Strangely enough, the chapter I was most inspired by is actually the one on the sense of touch. There is so much emotion and expression tied to this sense, that when we are deeply affected by something (or somebody), we say "we are touched" by it... Although this sense is considered a "lower" or "animalic" sense in the hierarchy the Aristotle created (he viewed hearing and vision as higher, more refined or intelligent senses as they don't require direct contact with the object they are sensing - something that of course we could argue otherwise, with what we now know about light waves, particles, etc. - it's not as if nothing touches the eyes to stimulate vision!) - there is so much power to it and it is so commonly overlooked in our everyday life... And now that I've just completed the chapter about hearing, I'm yet again awed by the power of sound and the nearly magical effect of music on our psyche.





"...no end to the yearning, longing, rapture, and misery of love: world, power, fame, honor, chivalry, loyalty, and friendship, scattered like an insubstantial dream; one thing alone left living: longing, longing unquenchable, desire forever renewing itself, craving and languishing; one sole redemption: death, surcease of being, the sleep that knows no waking!” - Richard Wagner, of his Tristan und Isolde prelude ...

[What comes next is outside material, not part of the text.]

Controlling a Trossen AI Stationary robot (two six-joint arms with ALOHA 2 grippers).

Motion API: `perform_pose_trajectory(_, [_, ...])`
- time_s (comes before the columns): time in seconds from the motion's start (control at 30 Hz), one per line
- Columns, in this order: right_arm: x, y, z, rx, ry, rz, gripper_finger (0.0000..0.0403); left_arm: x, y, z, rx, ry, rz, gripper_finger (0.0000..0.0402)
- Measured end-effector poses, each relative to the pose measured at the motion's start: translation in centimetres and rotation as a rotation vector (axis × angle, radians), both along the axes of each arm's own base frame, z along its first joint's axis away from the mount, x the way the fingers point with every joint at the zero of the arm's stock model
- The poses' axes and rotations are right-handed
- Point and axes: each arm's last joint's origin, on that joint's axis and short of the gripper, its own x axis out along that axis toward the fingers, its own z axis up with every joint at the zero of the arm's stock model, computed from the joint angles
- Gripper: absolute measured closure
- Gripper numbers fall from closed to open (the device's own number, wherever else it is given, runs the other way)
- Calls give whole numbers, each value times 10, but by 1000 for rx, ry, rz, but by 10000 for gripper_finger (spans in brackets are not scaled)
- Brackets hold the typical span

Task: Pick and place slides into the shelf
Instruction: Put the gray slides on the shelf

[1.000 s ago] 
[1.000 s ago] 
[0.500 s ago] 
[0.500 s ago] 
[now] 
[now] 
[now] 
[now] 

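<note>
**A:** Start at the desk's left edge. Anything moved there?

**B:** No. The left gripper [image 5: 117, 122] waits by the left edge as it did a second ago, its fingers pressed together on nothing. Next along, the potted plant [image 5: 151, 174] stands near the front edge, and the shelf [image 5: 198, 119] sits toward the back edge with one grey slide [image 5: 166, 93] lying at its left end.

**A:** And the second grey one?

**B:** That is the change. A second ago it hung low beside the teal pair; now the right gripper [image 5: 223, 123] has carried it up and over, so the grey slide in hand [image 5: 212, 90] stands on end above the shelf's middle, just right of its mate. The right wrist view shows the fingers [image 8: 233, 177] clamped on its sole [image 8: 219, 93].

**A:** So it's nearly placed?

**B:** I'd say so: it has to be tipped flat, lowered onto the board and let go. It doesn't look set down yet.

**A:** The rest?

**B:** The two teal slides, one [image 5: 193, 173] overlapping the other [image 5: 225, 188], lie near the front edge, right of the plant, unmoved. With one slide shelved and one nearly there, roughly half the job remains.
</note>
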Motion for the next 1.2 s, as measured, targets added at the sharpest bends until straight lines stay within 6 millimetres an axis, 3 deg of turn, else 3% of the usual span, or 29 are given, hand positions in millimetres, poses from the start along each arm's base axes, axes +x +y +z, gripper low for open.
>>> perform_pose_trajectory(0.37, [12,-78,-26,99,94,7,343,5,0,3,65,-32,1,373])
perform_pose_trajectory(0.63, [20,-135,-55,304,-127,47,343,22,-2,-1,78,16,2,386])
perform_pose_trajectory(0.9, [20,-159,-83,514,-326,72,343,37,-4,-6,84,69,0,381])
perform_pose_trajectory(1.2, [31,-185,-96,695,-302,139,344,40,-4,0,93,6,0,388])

When nothing seems to soothe my soul, and I feel that I can't breathe, let alone inhale a perfume; on days when even the most beautiful music feels like it pinches my heart and hammers on my brain from the inside - disturbing whatever bit of peace I may have left, instead of providing an outlet for powerful emotions -- on days like this, I turn to the ocean, and am thankful for its proximity and healing power.

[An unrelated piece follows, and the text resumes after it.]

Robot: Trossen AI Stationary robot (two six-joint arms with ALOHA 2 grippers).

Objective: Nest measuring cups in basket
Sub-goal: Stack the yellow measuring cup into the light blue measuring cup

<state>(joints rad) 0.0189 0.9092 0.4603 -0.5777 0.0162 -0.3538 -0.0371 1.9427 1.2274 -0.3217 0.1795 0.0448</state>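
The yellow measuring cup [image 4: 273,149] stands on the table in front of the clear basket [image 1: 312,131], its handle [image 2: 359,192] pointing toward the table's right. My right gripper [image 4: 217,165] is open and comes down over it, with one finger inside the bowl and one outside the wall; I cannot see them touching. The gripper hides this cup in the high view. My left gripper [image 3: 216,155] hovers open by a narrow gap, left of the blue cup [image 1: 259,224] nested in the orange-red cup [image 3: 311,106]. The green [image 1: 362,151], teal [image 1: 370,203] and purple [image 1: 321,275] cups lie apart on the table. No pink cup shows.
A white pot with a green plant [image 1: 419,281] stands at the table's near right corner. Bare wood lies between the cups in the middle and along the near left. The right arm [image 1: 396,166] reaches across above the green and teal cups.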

As I lay on the beach, I become aware of my skin being caressed by the wind, my toes dipped in the gritty warm sand and occasionally tickled by sand fleas. The waves reach for the shore, as if quietly licking my wounds... Their repetitive whispers quiet my mind, full of heart-clenching melodies charged with too much emotion... Each waves does not return to the ocean empty handed – it brings back a handful of tears, which might be why the ocean is so salty… And I begin to swim, every inch of my body embraced by heavy, cold water that shares my burden and lightens my load of sorrows by dispersing them evenly among the myriads of H2O molecules… And sodium chloride… and fish and algae - whose smell I begin to detect because finally I can breath.. And with each breast stroke, the world seems bigger and more full of wonders. And even a sudden death at sea (by a boat or a musk rat – ahum, disappointingly this was the only wild creature I swam next to this year…) does not seem all that bad if I will become a wave and take someone’s sorrow away. Wagner and his fellow Romanticists were so wrong… Death is not redemption in the sense of eternal rest and end of suffering (too bad for Ophelia, Isolde, Romeo & Juliet who lost their lives over love just because they couldn’t wait long enough to get over a breakup before taking up their own lives)… It is merely the beginning of another life form(s) and energy redistributed in the universe.

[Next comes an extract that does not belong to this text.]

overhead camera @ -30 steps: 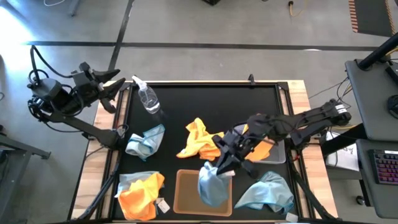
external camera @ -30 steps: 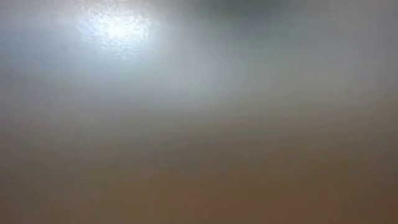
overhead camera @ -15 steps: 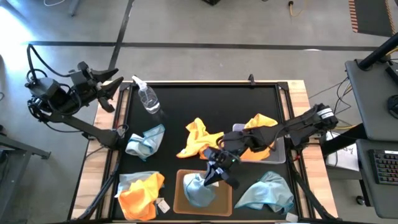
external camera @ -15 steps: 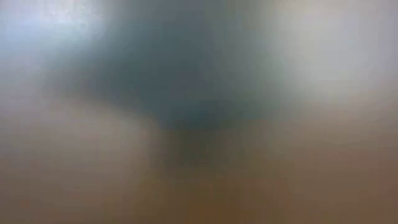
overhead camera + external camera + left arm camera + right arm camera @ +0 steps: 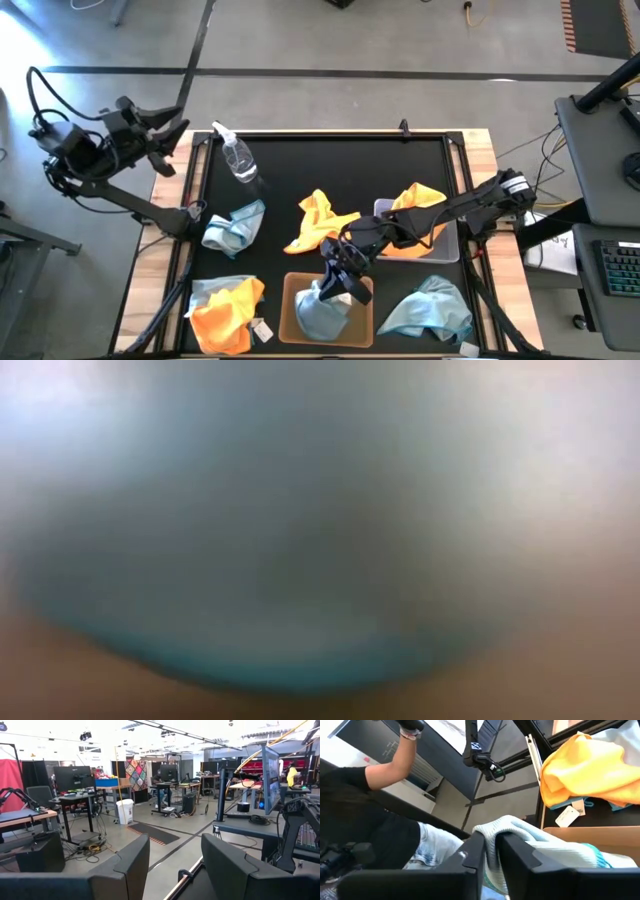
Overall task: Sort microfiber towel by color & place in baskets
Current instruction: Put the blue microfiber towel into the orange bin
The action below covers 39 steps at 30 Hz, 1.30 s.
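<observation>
Towels lie spread over the black desk (image 5: 330, 160), and I see the right gripper (image 5: 338, 283) low over the tan-brown basket (image 5: 286, 312) at the near edge. Its fingers (image 5: 470, 854) stand only a little apart, with a fold of a pale blue towel (image 5: 320, 310) between them; this towel rests already inside the tan-brown basket. From the right wrist view the cloth is still pinched between the 2 fingers, but whether the grip is firm or just loosening I cannot tell.

The light grey basket (image 5: 384, 207) is just beside the right arm, and 1 orange towel (image 5: 420, 197) lies in it. Another orange towel (image 5: 318, 222) lies loose near the middle of the desk. A blue towel (image 5: 236, 226) lies toward the left side, a second blue one (image 5: 428, 310) at the near right corner, and at the near left corner an orange towel (image 5: 228, 318) lies on top of a blue one. A clear spray bottle (image 5: 236, 156) lies at the far left of the desk.

The left gripper (image 5: 168, 138) waits outside the far left corner of the desk, its fingers (image 5: 131, 865) wide apart and holding nothing.

The low view shows only a blurred blue-green shape, probably cloth close to the lens. A person (image 5: 380, 820) stands beyond the desk in the right wrist view.
</observation>
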Motion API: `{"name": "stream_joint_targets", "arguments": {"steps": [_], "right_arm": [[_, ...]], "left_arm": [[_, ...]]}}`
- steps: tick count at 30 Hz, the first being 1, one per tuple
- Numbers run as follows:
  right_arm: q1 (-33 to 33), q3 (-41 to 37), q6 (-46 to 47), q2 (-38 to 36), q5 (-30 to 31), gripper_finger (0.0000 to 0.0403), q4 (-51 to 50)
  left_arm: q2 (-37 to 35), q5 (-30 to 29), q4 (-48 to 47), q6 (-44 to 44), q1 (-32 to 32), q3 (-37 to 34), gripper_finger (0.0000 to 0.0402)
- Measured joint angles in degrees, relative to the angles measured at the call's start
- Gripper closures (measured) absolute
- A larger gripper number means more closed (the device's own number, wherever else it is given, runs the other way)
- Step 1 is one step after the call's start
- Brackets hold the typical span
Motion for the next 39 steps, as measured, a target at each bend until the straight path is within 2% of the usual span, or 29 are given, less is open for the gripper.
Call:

The waves remind me that everything is temporary. Can you even tell where a wave begins and where it ends? And when does the next wave begin? The waves are energy, flowing within the fabric of the universe, constantly changing, and carried in many different forms and patterns. And just when things seem to go only downhill, another peak arrives… And just when we think that the pain is unbearable and we can’t take it anymore – its peak is over and it withdraws and disappears without leaving a mark. The most beautiful things in the world don't last forever, but so does pain and suffering. It's all part of something bigger - life, the universe - we are a small part of it, and whatever we experience has its place in the greater scheme of things, even though we cannot always understand the whys and the hows. We just have to be.